Uncle Wiggily poured some of the ground coffee into the cocoanut shell of umbrella water, which was now boiling, and then the bunny exclaimed:
"But we have no sugar!"
"We'll sweeten it with the paper that came off the lollypop," said the Hatter, tearing off a bit of it and tossing it into the tea-coffee.
"What about milk?" asked Uncle Wiggily. "Alice may want cream in her coffee—I mean tea."
"Here we are!" cried the Hatter.
With that he picked a leaf from a milkweed plant growing near the flat stump and from that he squeezed out some drops of milk into a cup he made from a Jack-in-the-pulpit flower.
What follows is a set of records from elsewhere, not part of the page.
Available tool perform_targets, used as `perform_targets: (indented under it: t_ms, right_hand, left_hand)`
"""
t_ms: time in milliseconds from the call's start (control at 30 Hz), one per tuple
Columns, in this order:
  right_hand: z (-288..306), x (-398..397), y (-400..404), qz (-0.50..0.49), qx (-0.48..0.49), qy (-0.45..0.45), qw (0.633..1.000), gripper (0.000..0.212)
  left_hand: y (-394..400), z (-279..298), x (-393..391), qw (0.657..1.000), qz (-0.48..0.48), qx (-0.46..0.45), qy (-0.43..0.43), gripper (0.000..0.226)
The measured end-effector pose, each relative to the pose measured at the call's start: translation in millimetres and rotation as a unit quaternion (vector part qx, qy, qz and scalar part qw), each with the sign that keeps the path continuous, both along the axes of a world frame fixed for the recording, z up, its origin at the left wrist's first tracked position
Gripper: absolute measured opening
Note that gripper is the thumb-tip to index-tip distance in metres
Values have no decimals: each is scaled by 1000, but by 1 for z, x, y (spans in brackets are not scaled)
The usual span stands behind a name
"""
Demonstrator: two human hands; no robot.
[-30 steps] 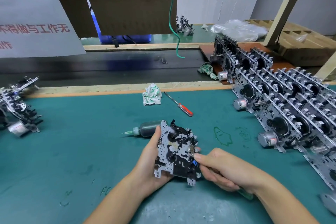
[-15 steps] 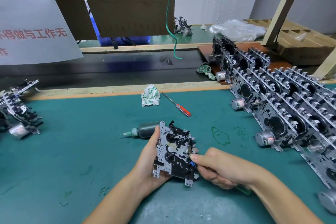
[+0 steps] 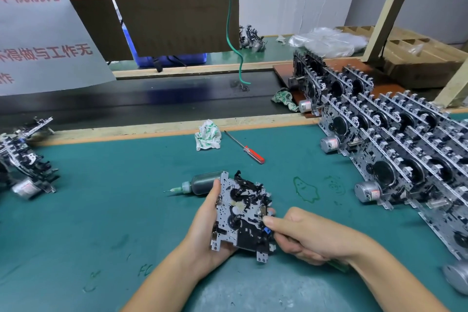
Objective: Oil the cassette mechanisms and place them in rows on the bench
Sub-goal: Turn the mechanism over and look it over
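Observation:
My left hand point(image 3: 202, 233) grips a silver and black cassette mechanism point(image 3: 241, 215) from its left edge, holding it tilted up above the green bench mat point(image 3: 114, 210). My right hand point(image 3: 309, 235) grips a thin green-handled tool point(image 3: 338, 266), its blue tip end at the mechanism's lower right corner. A dark oil bottle with a needle tip point(image 3: 200, 186) lies on the mat just behind the mechanism. Rows of finished mechanisms point(image 3: 395, 159) stand on the right.
A red-handled screwdriver point(image 3: 245, 148) and a crumpled rag point(image 3: 207, 135) lie near the mat's far edge. Several loose mechanisms point(image 3: 22, 159) sit at the left edge. A black conveyor belt point(image 3: 152, 101) runs behind the bench, with a second rag point(image 3: 285, 100) by it.
Both hands and the mechanism have stayed nearly still; only my head view shifted slightly.

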State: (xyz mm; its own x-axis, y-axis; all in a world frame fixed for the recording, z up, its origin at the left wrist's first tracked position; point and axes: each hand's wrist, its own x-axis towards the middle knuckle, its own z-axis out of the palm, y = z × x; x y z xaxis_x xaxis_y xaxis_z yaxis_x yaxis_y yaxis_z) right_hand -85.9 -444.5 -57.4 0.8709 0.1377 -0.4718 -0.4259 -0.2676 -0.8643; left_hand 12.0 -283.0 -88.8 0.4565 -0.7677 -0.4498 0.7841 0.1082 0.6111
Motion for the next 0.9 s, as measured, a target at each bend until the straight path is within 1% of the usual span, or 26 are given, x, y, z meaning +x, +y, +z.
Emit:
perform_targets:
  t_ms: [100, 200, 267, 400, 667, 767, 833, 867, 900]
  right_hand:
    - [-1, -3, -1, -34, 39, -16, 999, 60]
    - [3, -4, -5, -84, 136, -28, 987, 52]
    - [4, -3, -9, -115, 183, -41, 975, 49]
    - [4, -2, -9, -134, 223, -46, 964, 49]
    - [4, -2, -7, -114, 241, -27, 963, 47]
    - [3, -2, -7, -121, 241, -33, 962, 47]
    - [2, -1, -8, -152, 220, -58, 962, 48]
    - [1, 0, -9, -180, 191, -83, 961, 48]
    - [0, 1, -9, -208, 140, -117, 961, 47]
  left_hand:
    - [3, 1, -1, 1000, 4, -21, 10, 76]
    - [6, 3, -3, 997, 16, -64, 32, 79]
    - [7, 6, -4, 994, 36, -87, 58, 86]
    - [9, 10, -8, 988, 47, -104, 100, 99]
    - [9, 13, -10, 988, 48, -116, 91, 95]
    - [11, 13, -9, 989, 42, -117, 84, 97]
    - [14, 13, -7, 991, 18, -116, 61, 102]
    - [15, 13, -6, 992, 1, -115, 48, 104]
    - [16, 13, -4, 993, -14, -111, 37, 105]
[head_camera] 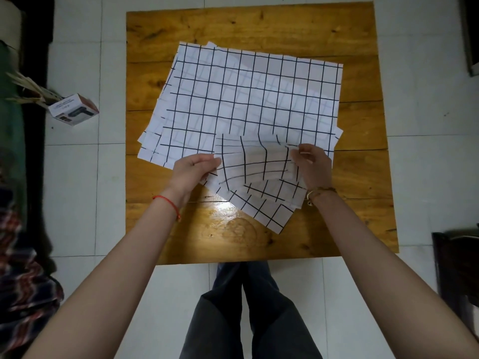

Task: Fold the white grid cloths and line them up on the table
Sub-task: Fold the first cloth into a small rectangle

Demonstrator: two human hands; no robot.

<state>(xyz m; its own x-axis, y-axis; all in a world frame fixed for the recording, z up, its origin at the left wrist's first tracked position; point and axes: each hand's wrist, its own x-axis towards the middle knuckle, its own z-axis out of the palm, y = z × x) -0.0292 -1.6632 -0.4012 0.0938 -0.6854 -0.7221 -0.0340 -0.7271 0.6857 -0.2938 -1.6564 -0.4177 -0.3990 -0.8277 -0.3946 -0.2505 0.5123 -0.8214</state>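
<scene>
Both hands are kept busy on one folded cloth (256, 164); its left edge is pinched by the left hand (193, 172) and its right corner by the right hand (312, 164), lifted slightly off the table (363, 177); just under it, another cloth (269, 203) is seen lying askew; beyond the hands, a flat stack of cloths (246, 94) is left unfolded; nothing's lined up yet, so it's judged early days.
</scene>
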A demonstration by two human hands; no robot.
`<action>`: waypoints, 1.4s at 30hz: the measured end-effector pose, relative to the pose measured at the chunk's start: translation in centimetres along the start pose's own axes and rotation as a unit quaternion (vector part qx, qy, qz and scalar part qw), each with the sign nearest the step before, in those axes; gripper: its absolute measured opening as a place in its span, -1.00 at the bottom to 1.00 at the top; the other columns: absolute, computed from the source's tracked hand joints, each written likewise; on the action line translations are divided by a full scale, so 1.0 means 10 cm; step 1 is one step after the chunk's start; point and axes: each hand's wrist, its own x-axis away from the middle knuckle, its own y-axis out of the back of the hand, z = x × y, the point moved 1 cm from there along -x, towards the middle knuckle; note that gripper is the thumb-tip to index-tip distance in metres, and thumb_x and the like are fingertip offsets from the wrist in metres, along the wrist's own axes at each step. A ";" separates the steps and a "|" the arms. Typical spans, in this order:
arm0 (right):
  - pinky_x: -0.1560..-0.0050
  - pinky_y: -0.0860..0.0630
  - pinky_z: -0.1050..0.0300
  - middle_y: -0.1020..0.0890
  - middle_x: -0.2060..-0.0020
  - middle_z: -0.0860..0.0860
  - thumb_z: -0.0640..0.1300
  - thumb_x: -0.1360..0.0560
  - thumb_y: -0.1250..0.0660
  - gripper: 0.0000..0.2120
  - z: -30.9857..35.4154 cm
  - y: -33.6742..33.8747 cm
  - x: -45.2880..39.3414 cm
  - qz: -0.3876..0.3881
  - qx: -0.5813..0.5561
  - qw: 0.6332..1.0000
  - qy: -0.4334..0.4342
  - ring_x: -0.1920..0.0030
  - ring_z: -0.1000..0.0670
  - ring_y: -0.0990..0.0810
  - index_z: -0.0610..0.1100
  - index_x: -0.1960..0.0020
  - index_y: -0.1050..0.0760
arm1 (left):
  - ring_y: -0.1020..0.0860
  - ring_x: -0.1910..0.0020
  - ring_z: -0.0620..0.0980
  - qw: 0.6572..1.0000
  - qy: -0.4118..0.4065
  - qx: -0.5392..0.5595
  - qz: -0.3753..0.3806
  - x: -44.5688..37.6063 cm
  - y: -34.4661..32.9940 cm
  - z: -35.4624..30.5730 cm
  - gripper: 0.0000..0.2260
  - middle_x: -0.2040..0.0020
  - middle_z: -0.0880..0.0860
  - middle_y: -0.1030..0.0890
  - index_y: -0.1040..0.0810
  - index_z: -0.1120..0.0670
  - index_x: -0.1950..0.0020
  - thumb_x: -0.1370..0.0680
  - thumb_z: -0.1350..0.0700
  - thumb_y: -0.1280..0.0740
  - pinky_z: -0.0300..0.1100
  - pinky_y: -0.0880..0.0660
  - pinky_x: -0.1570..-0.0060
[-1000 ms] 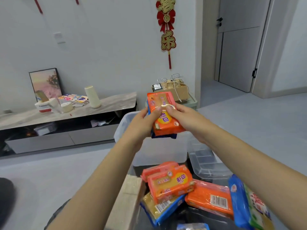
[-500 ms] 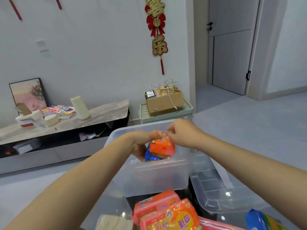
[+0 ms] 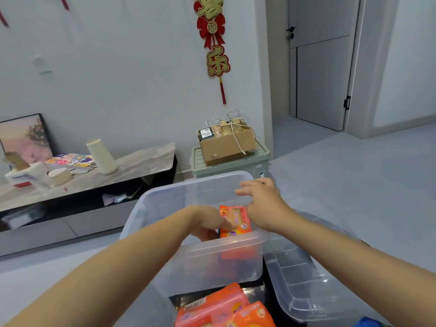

"Now we're all ready for 5 o'clock tea!" cried the Hatter, and just then along came Alice from Wonderland, with the March Hare, and they sat down to the stump table with Uncle Wiggily, who happened to have a piece of cherry pie in his pocket, so they had a nice little lunch after all. And the carrot coffee with milkweed cream in it, tasted like catnip tea, so everything came out all right.
And if the white shoes don't go down in the coal bin to play with the fire shovel and freeze their toes so they can't parade on the Board Walk, I'll tell you next about Uncle Wiggily and the Duchess.